Towards Unconstrained 2D Pose Estimation of the Human Spine
This addresses a crucial need in sports analytics, healthcare, and realistic animation by providing a comprehensive dataset and method for detailed spine articulation, though it is incremental as it builds on existing body pose estimators.
The authors tackled the problem of 2D spine pose estimation in unconstrained settings by introducing SpineTrack, a dataset with 58k annotations, and SpinePose, a method that extends body pose estimators, achieving validated effectiveness for precise estimation in general and sports-specific contexts.

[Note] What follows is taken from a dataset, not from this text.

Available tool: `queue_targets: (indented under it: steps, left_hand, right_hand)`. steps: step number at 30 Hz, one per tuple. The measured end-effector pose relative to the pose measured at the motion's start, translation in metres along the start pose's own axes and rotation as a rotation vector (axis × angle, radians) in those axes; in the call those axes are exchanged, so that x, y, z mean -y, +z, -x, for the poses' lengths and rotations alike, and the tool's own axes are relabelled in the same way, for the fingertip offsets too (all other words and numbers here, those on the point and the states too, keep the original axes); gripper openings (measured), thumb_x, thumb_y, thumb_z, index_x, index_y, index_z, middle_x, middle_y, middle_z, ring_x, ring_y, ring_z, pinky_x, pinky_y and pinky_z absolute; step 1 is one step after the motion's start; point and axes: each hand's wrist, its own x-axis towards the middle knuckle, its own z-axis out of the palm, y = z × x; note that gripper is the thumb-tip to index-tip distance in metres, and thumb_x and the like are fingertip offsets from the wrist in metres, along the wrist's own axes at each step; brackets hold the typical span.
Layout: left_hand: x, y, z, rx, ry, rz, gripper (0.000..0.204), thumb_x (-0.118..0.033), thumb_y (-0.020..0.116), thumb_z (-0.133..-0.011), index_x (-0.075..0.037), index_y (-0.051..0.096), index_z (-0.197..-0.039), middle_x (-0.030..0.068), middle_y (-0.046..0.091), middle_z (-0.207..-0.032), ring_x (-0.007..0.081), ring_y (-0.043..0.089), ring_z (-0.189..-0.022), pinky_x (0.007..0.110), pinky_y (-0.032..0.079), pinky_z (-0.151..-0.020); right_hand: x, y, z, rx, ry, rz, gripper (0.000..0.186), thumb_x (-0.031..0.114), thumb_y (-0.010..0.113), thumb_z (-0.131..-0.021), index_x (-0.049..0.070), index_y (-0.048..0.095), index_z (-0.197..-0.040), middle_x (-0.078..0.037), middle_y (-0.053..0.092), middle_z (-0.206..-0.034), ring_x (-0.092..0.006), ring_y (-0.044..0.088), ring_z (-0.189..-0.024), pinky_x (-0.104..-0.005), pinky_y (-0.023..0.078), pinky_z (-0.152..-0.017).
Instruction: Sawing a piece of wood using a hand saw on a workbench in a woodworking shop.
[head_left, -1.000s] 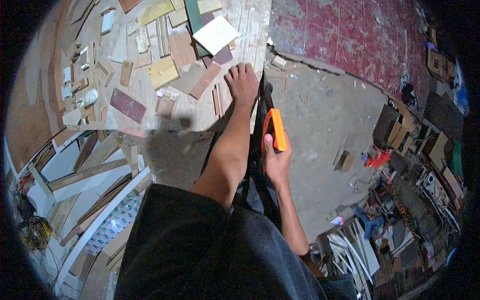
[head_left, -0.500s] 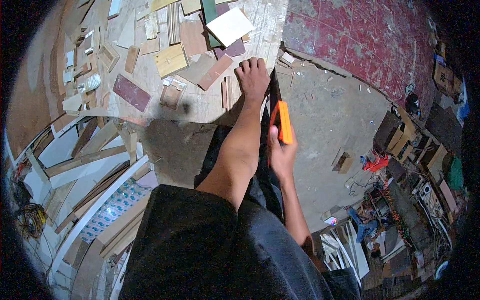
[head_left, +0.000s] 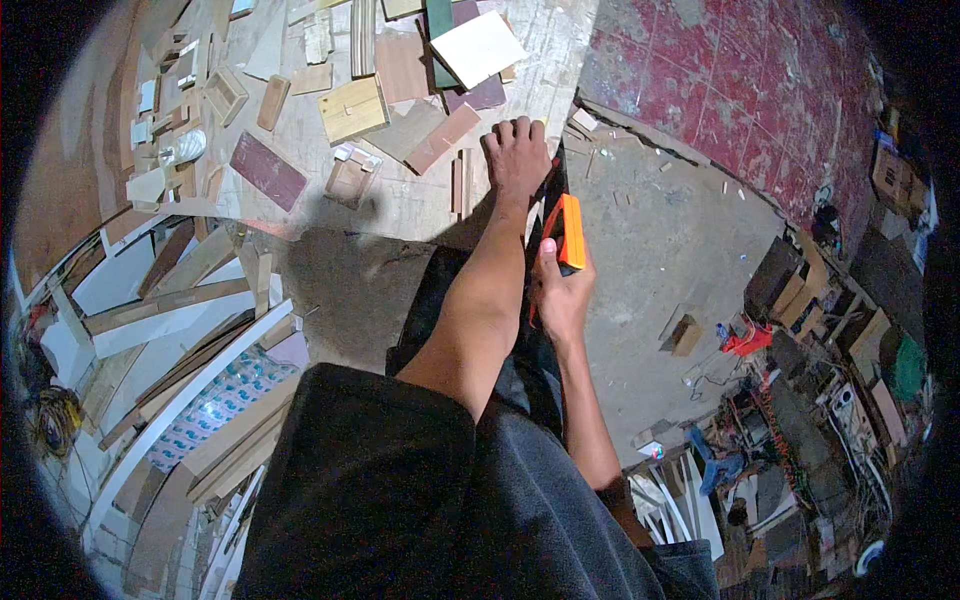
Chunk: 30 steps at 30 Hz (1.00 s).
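My left hand (head_left: 517, 160) presses down at the right edge of the wooden worktop (head_left: 410, 215), its fingers bent over. Whatever lies beneath it is hidden, apart from a small yellowish bit by the fingertips. My right hand (head_left: 563, 295) is wrapped around the orange handle of a handsaw (head_left: 572, 232), thumb lying along the near side. The dark blade points away from me, close along the worktop's edge and just right of my left hand; its teeth cannot be made out. Beside my left wrist lie narrow brown strips (head_left: 458, 185) and a reddish-brown board (head_left: 443, 138).
Wood offcuts cover the worktop, among them a white board (head_left: 478, 50) and a maroon piece (head_left: 268, 171). Scrap planks (head_left: 170, 320) are piled at left. Grey concrete floor (head_left: 640, 260) and a red tiled area (head_left: 720, 90) lie right; clutter with cables (head_left: 770, 400) stands lower right.
The saw and my right hand have moved slightly away from me along the worktop's edge. My left hand stays pressed in place. The whole view has shifted a little.
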Motion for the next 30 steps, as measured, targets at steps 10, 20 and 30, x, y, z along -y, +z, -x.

We present SpineTrack, the first comprehensive dataset for 2D spine pose estimation in unconstrained settings, addressing a crucial need in sports analytics, healthcare, and realistic animation. Existing pose datasets often simplify the spine to a single rigid segment, overlooking the nuanced articulation required for accurate motion analysis. In contrast, SpineTrack annotates nine detailed spinal keypoints across two complementary subsets: a synthetic set comprising 25k annotations created using Unreal Engine with biomechanical alignment through OpenSim, and a real-world set comprising over 33k annotations curated via an active learning pipeline that iteratively refines automated annotations with human feedback. This integrated approach ensures anatomically consistent labels at scale, even for challenging, in-the-wild images. We further introduce SpinePose, extending state-of-the-art body pose estimators using knowledge distillation and an anatomical regularization strategy to jointly predict body and spine keypoints. Our experiments in both general and sports-specific contexts validate the effectiveness of SpineTrack for precise spine pose estimation, establishing a robust foundation for future research in advanced biomechanical analysis and 3D spine reconstruction in the wild.